- EXERCISE AIM
All the data below goes into the copy word for word, but the pictures don't.

(STORED DATA)

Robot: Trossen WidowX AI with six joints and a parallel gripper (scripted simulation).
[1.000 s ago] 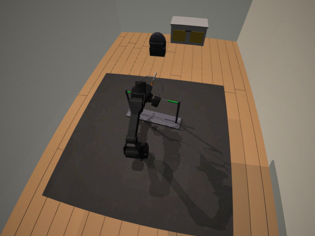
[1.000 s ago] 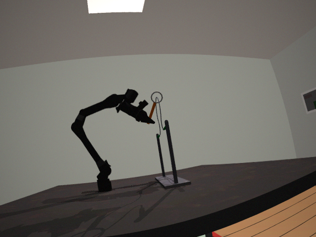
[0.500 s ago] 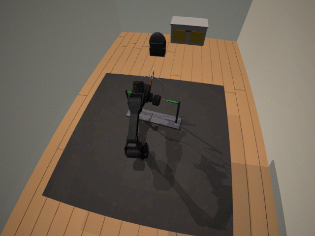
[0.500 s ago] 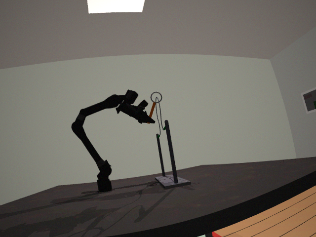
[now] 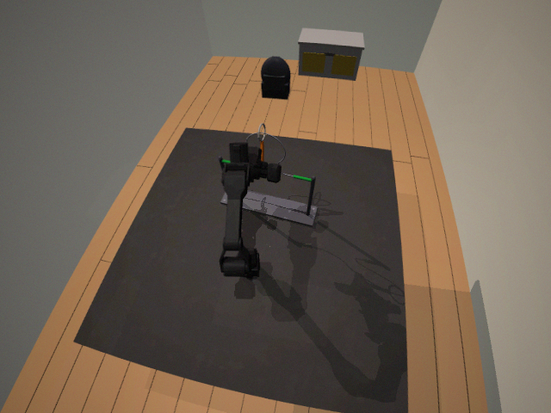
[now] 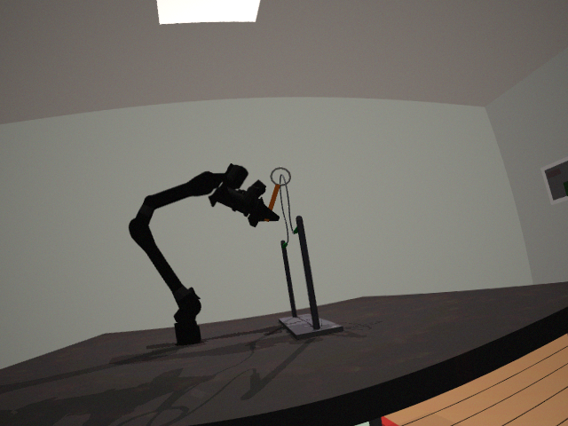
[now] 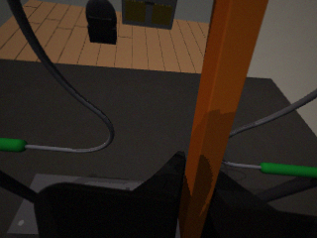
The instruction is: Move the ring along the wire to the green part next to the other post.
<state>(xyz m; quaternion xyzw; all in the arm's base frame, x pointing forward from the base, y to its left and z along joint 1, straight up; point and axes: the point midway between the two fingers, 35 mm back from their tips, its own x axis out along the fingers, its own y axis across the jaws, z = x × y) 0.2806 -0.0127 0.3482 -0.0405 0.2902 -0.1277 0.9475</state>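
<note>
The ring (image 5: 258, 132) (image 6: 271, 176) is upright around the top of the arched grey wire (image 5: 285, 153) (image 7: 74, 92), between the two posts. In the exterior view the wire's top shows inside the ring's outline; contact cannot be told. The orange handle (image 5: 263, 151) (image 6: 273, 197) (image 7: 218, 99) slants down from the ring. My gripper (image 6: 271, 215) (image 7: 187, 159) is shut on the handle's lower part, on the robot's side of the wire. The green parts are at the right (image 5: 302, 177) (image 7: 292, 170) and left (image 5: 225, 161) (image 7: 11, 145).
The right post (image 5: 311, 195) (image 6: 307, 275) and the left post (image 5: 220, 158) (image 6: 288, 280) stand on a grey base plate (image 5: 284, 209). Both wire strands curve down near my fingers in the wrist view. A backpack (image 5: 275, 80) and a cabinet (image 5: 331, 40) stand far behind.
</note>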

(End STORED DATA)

- OUTPUT OF THE EXERCISE
Robot: Trossen WidowX AI with six joints and a parallel gripper (scripted simulation).
[1.000 s ago] 
[1.000 s ago] 
[0.500 s ago] 
[0.500 s ago] 
[now] 
[now] 
[now] 
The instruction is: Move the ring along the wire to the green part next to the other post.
<state>(xyz m; quaternion xyzw; all in the arm's base frame, x pointing forward from the base, y to its left and z along joint 1, straight up; point and axes: the point midway between the two fingers, 35 mm back from their tips, its own x axis out along the fingers, its own y axis across the jaws, z = x × y) 0.2806 -0.0127 0.3482 -0.0405 0.2902 -0.1277 0.9475</state>
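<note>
The ring (image 5: 258, 132) (image 6: 271, 176) is upright around the top of the arched grey wire (image 5: 285, 153) (image 7: 74, 92), between the two posts. In the exterior view the wire's top shows inside the ring's outline; contact cannot be told. The orange handle (image 5: 263, 151) (image 6: 273, 197) (image 7: 218, 99) slants down from the ring. My gripper (image 6: 271, 215) (image 7: 187, 159) is shut on the handle's lower part, on the robot's side of the wire. The green parts are at the right (image 5: 302, 177) (image 7: 292, 170) and left (image 5: 225, 161) (image 7: 11, 145).
The right post (image 5: 311, 195) (image 6: 307, 275) and the left post (image 5: 220, 158) (image 6: 288, 280) stand on a grey base plate (image 5: 284, 209). Both wire strands curve down near my fingers in the wrist view. A backpack (image 5: 275, 80) and a cabinet (image 5: 331, 40) stand far behind.
</note>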

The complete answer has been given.